Privileged Queerness
Queer theorists have excluded LGBT older adults from their research in much the same way that LGBT older adults have been excluded from health care, policy, and mental health research. Brown (2009) argued that the producers of queer and gerontological theory communicate from a position of power that both silences and ignores the realities of LGBT older adults. She argues that homophobia , heterosexism in gerontology, and ageism in queer theory drive this production.
Halberstam (2005) identified two new terms in queer theory that have direct implications for LGBT older adults. Queer time and queer space is a model for minimizing the heteronormative gaze of aging. A new queer version centers on the present and is not focused on biological reproduction and the traditional family. Queer time and queer space questions the mainstream definition of healthy development and identity politics. Brown (2009) proposed that this perspective of living for today may have emanated from the AIDS epidemic during the 1980s, which had a profound and lasting impact on the LGBT community. Brown (2009) also postulates that queer theory has historically focused on the young, creating a power differential and a dismissal of LGBT older adults’ voices, bodies, desires, and perspectives.

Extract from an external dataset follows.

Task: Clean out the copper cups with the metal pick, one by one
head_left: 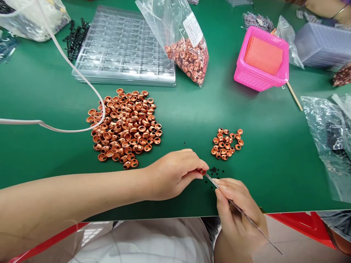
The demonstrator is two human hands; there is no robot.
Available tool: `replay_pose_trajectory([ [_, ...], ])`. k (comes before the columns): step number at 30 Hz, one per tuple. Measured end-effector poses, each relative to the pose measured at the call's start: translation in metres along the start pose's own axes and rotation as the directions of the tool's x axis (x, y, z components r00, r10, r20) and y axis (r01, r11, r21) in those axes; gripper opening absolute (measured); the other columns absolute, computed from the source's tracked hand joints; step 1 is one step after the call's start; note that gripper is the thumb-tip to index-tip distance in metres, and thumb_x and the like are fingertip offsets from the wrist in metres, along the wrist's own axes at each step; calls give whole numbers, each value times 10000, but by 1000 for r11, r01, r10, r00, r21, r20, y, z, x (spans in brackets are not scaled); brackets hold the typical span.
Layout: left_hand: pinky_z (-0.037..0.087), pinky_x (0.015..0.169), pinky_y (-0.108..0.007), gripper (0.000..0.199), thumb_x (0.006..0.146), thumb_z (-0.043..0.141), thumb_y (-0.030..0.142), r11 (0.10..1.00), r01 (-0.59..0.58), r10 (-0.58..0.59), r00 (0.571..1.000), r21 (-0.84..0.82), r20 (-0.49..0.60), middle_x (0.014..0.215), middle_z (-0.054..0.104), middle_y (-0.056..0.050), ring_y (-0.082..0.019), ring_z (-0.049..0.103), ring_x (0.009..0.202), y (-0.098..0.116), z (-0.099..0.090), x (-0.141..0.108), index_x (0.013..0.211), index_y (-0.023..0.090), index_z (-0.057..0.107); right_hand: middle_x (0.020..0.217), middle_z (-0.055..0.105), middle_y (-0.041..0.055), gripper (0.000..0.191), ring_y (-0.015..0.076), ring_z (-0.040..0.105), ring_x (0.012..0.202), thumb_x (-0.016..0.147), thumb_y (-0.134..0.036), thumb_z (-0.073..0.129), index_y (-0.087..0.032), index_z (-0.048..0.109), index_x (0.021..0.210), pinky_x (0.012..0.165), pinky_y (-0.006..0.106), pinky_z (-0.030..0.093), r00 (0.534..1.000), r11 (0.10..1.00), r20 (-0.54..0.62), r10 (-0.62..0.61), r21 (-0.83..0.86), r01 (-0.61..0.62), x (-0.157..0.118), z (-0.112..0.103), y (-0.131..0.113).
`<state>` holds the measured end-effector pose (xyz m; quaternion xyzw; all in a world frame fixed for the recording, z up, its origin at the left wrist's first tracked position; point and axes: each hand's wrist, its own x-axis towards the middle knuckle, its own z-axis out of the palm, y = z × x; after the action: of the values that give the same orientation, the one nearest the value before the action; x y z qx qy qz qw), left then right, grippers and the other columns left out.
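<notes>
My left hand (178,173) pinches a small copper-coloured cup (203,172) with a hole in it, between thumb and fingertips. In my right hand (238,208) is a slim metal pick (251,221), held like a pen; its tip meets the cup. Tiny black rings (214,170) lie scattered on the green table just beside and under the fingertips. Beyond them sits a small group of copper cups (225,144). To the left spreads a much larger heap of the same cups (128,126). What the pick's tip does inside the cup is too small to tell.
Stacked clear plastic trays (123,47) stand behind the heap, beside a bag of copper cups (189,54). A pink basket (261,82) holds an orange-red cloth. A white cable (65,54) loops over the heap's left side. Plastic bags (323,135) lie right; another person's arm (329,9) shows at upper right.
</notes>
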<state>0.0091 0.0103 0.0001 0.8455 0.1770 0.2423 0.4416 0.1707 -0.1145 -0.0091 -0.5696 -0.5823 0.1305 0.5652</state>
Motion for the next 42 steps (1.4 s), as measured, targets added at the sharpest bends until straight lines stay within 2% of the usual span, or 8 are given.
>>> replay_pose_trajectory([
  [8, 471, 759, -262, 160, 933, 506, 90, 1000, -7, 7, 1000, 1, -6, 884, 665, -49, -147, 562, 807, -1, 0, 0, 1056, 140, 596, 945, 714, 33, 343, 185, 677, 868, 781, 33, 615, -199, 650, 1032, 717, 387, 586, 1000, 999, 17, -9, -54, 9, -2, -1, 1],
  [16, 463, 770, -247, 155, 923, 522, 78, 1000, -9, 9, 1000, 5, -9, 888, 672, -45, -141, 557, 813, 0, 0, 0, 1049, 129, 597, 960, 712, 57, 371, 195, 675, 854, 740, 90, 619, -157, 663, 1014, 682, 393, 585, 999, 998, 12, -49, -34, 49, 0, 1, 0],
  [21, 466, 770, -250, 154, 921, 527, 86, 1000, 5, -5, 1000, 3, -4, 893, 678, -43, -145, 565, 819, 0, -1, 0, 1046, 141, 600, 955, 714, 47, 360, 189, 677, 841, 744, 75, 625, -170, 669, 1004, 679, 389, 588, 998, 996, 2, -63, -65, 63, 1, 0, 0],
  [26, 466, 772, -248, 149, 923, 529, 96, 1000, 11, -11, 1000, 3, -1, 891, 676, -42, -143, 567, 818, 1, -1, 1, 1045, 141, 601, 968, 712, 48, 347, 183, 676, 846, 764, 48, 614, -177, 663, 1024, 675, 373, 590, 994, 991, 41, -104, -78, 107, 1, -3, 2],
  [39, 469, 769, -252, 149, 922, 522, 100, 1000, 24, -24, 1000, 2, 7, 899, 673, -41, -143, 575, 819, 1, -1, 1, 1040, 150, 598, 988, 708, 77, 372, 197, 679, 866, 732, 82, 624, -145, 664, 1023, 694, 385, 590, 992, 993, 73, -102, -60, 106, 1, -5, 3],
  [42, 469, 771, -256, 151, 922, 518, 98, 1000, 22, -22, 1000, -2, 3, 897, 672, -41, -143, 573, 819, 1, -1, 1, 1040, 150, 597, 980, 710, 76, 378, 199, 679, 862, 726, 90, 619, -145, 666, 1018, 685, 386, 590, 993, 992, 48, -106, -57, 109, 1, -5, 2],
])
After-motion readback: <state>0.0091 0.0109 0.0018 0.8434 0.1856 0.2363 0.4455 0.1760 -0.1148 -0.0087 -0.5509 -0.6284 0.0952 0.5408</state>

Research and media on LGBT individuals ignores stratification and diversity within the LGBT community. Television shows such as The L Word and Will and Grace made a valiant attempt to empower and give voice to LGBT individuals. LGBT portrayals were overwhelmingly problematic because they presented people in stereotypical and sensationalized fashion (Akita et al. 2013). Far too often, a preferred type of LGBT person blankets the media. Despite the number of prime time television shows that give voice to the LGBT experience, such as Orange is the New Black and Gray’s Anatomy, more often than not, media reflect dominant discourses concerning which LGBT individuals are worthy of watching. People who are young, attractive, white, wealthy, promiscuous, dramatic, gender-conforming, and physically fit are iconic. Most LGBT individuals and heterosexuals do not resemble these unrealistic television images.

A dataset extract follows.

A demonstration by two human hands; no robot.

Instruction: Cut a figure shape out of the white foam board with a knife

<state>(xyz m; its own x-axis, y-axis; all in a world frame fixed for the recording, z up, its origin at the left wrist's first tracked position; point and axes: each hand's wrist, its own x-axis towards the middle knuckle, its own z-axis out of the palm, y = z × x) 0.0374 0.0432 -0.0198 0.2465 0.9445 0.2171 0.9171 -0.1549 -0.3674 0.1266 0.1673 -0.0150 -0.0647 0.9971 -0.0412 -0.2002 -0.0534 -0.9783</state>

A bifurcated and binary system of gender and gender expression is still imposed at this point in the twenty-first century. Within this system some, albeit not all, LGBT individuals are positioned at the periphery of mainstream society, which can increase one’s susceptibility to oppression, prejudice, and stereotyping. Adherence to a binary gender and sexuality system contributes to discrimination against bisexuals within the LGBT community. Men and women who identify as bisexual experience biphobia and may not be considered as serious romantic partners or are perceived to be in transition or experimenting sexually, similar to adolescence. Bisexuals and trans* individuals have historically been silenced and excluded with many regarding them as part of the “out group” within LGBT organizations and movements (Graham 2011). Little research is available on internalized transphobia and ageism within the trans* older adult population.
Internalized homophobia can cause serious mental health effects and is fairly prevalent in the LGBT older adult population. Although many LGBT older adults are typically well adjusted and mentally healthy (Graham 2011), the Aging Health Report (Fredriksen-Goldsen et al. 2011) stated that 26 % of the 2500 LGBT older adults in the project tried at one time or another to not be lesbian, gay, bisexual, or transgender. On a scale of 1–4 with 4 representing higher levels of stigma, the average level of stigma on a nine-item measure adapted from the Homosexuality-Related Stigma Scale was 1.5 for LGBT older adult participants; 1.3 for lesbians; 1.5 for bisexual women; 1.5 for bisexual men; and 1.8 for transgender older adults.